All hypothesis tests are conducted the same way. The researcher states a hypothesis to be tested, formulates an analysis plan, analyzes sample data according to the plan, and accepts or rejects the null hypothesis, based on results of the analysis.

  • State the hypotheses. Every hypothesis test requires the analyst to state a null hypothesis and an alternative hypothesis. The hypotheses are stated in such a way that they are mutually exclusive. That is, if one is true, the other must be false; and vice versa.
  • Formulate an analysis plan. The analysis plan describes how to use sample data to accept or reject the null hypothesis. It should specify the following elements.
    • Significance level. Often, researchers choose significance levels equal to 0.01, 0.05, or 0.10; but any value between 0 and 1 can be used.
    • Test method. Typically, the test method involves a test statistic and a sampling distribution. Computed from sample data, the test statistic might be a mean score, proportion, difference between means, difference between proportions, z-score, t statistic, chi-square, etc. Given a test statistic and its sampling distribution, a researcher can assess probabilities associated with the test statistic. If the test statistic probability is less than the significance level, the null hypothesis is rejected.
  • Analyze sample data. Using sample data, perform computations called for in the analysis plan.
    • Test statistic. When the null hypothesis involves a mean or proportion, use either of the following equations to compute the test statistic.

      Test statistic = (Statistic - Parameter) / (Standard deviation of statistic)

      Test statistic = (Statistic - Parameter) / (Standard error of statistic)

      where Parameter is the value appearing in the null hypothesis, and Statistic is the point estimate of Parameter. As part of the analysis, you may need to compute the standard deviation or standard error of the statistic. Previously, we presented common formulas for the standard deviation and standard error. When the parameter in the null hypothesis involves categorical data, you may use a chi-square statistic as the test statistic. Instructions for computing a chi-square test statistic are presented in the lesson on the chi-square goodness of fit test.
    • P-value. The P-value is the probability of observing a sample statistic as extreme as the test statistic, assuming the null hypothesis is true.
  • Interpret the results. If the sample findings are unlikely, given the null hypothesis, the researcher rejects the null hypothesis. Typically, this involves comparing the P-value to the significance level, and rejecting the null hypothesis when the P-value is less than the significance level.

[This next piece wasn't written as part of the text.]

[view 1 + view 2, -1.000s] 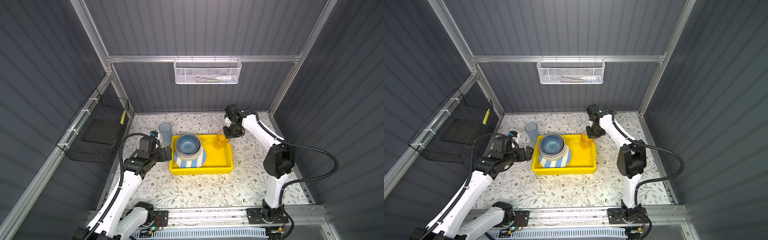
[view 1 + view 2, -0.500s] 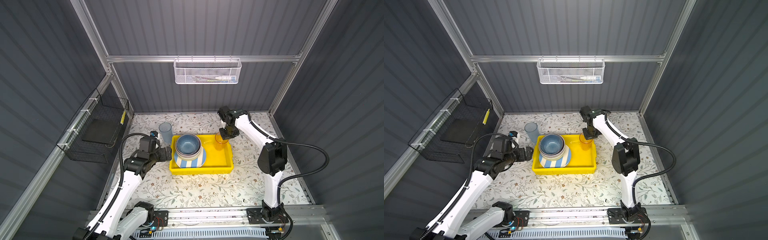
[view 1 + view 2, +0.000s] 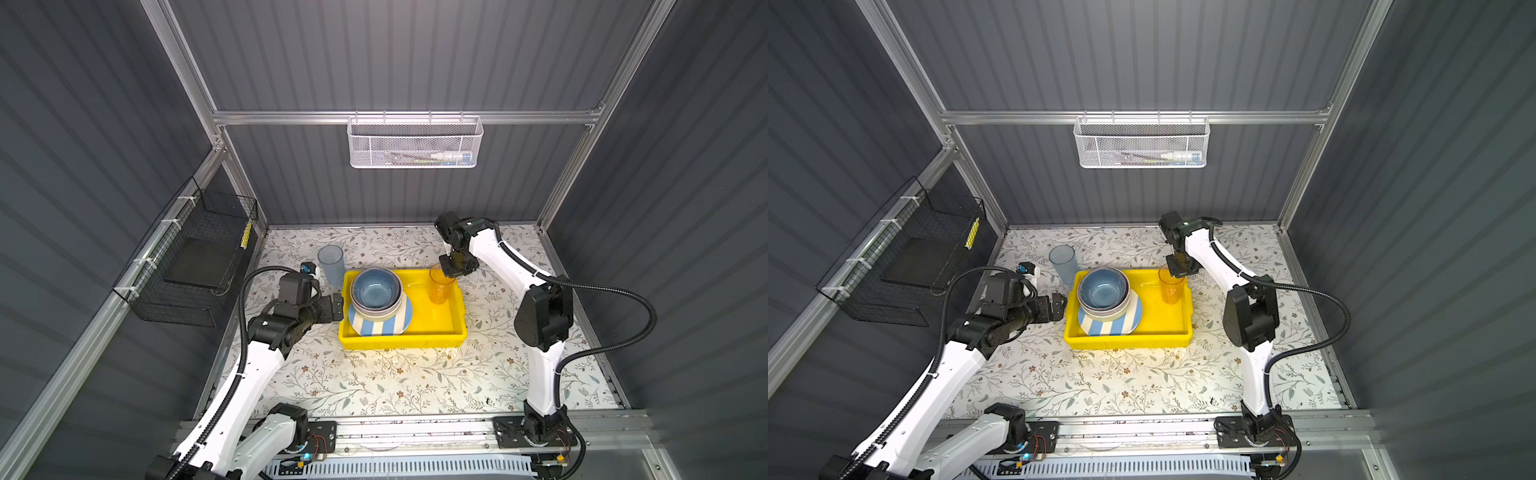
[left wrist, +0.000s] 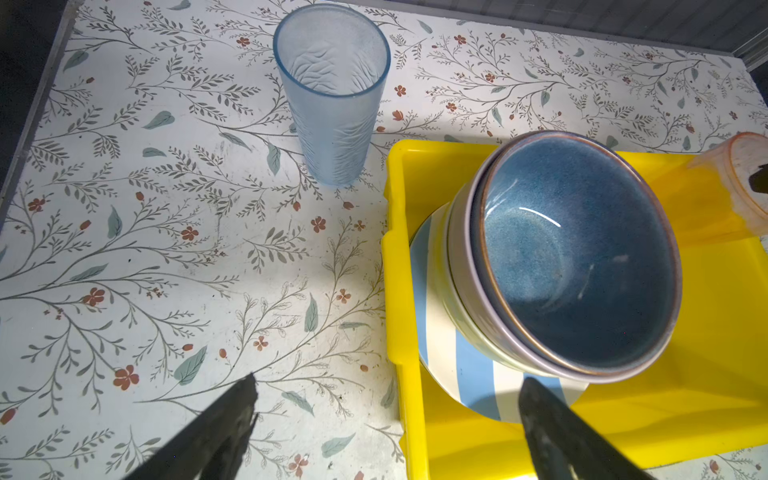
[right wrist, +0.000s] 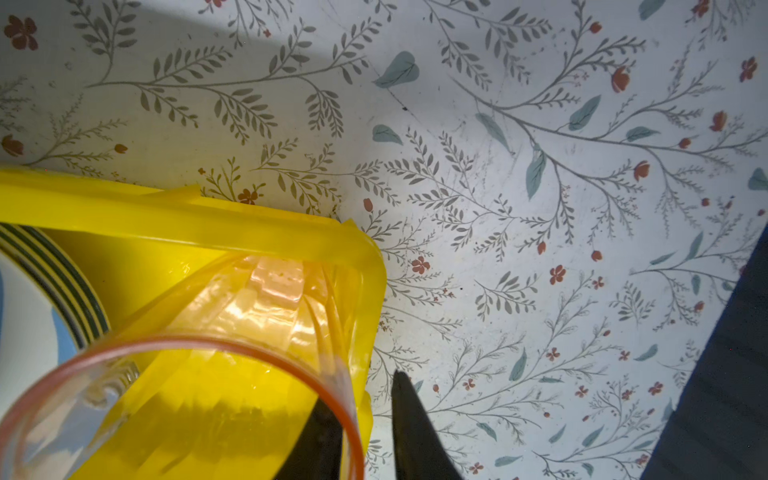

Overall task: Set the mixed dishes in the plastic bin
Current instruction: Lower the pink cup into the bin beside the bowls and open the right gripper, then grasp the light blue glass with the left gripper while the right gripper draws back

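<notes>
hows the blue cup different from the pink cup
The blue cup stands on the table, just outside the yellow bin; the pink cup stands inside the bin, in a far corner. The right tool straddles the pink cup's rim, one finger inside; no tool touches the blue cup. The blue cup looks frosted, the pink cup clearer. Both are upright, see-through and empty.

Three nested bowls [image 3: 376,291]; one blue tumbler [image 3: 331,264]; one pink tumbler [image 3: 440,286]; one striped plate [image 3: 382,326]; one yellow bin [image 3: 415,341].
</notes>
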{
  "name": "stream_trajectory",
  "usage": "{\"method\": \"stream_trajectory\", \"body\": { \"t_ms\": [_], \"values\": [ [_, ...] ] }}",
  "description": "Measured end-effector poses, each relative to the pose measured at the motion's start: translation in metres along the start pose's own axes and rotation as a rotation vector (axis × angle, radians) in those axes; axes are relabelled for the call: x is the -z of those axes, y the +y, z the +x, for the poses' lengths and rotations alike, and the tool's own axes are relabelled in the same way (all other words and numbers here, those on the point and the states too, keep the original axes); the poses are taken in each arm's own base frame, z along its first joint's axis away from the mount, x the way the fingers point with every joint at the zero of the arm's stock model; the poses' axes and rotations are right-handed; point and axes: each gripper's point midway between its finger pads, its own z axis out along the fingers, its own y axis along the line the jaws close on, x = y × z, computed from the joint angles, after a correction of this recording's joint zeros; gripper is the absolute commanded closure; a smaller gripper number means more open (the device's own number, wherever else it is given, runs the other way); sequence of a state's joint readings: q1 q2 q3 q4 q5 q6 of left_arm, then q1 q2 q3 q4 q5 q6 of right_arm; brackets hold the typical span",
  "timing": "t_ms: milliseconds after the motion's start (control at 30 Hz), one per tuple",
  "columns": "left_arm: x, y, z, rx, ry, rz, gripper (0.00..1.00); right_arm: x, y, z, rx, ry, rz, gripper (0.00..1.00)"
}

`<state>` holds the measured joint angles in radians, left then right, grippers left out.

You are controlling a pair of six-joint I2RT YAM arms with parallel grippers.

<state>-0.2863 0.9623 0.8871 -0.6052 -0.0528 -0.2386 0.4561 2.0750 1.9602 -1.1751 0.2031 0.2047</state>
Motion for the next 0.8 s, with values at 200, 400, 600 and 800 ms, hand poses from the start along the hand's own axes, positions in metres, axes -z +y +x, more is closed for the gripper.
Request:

Applications of the General Hypothesis Testing Procedure

The next few lessons show how to apply the general hypothesis testing procedure to different kinds of statistical problems.

At this point, don't worry if the general procedure for testing hypotheses seems a little bit unclear. The procedure will be clearer as you see it applied in the next few lessons.

Test Your Understanding

Problem 1

In hypothesis testing, which of the following statements is always true?

I. The P-value is greater than the significance level.
II. The P-value is computed from the significance level.
III. The P-value is the parameter in the null hypothesis.
IV. The P-value is a test statistic.
V. The P-value is a probability.

(A) I only
(B) II only
(C) III only
(D) IV only
(E) V only


The correct answer is (E). The P-value is the probability of observing a sample statistic as extreme as the test statistic. It can be greater than the significance level, but it can also be smaller than the significance level. It is not computed from the significance level, it is not the parameter in the null hypothesis, and it is not a test statistic.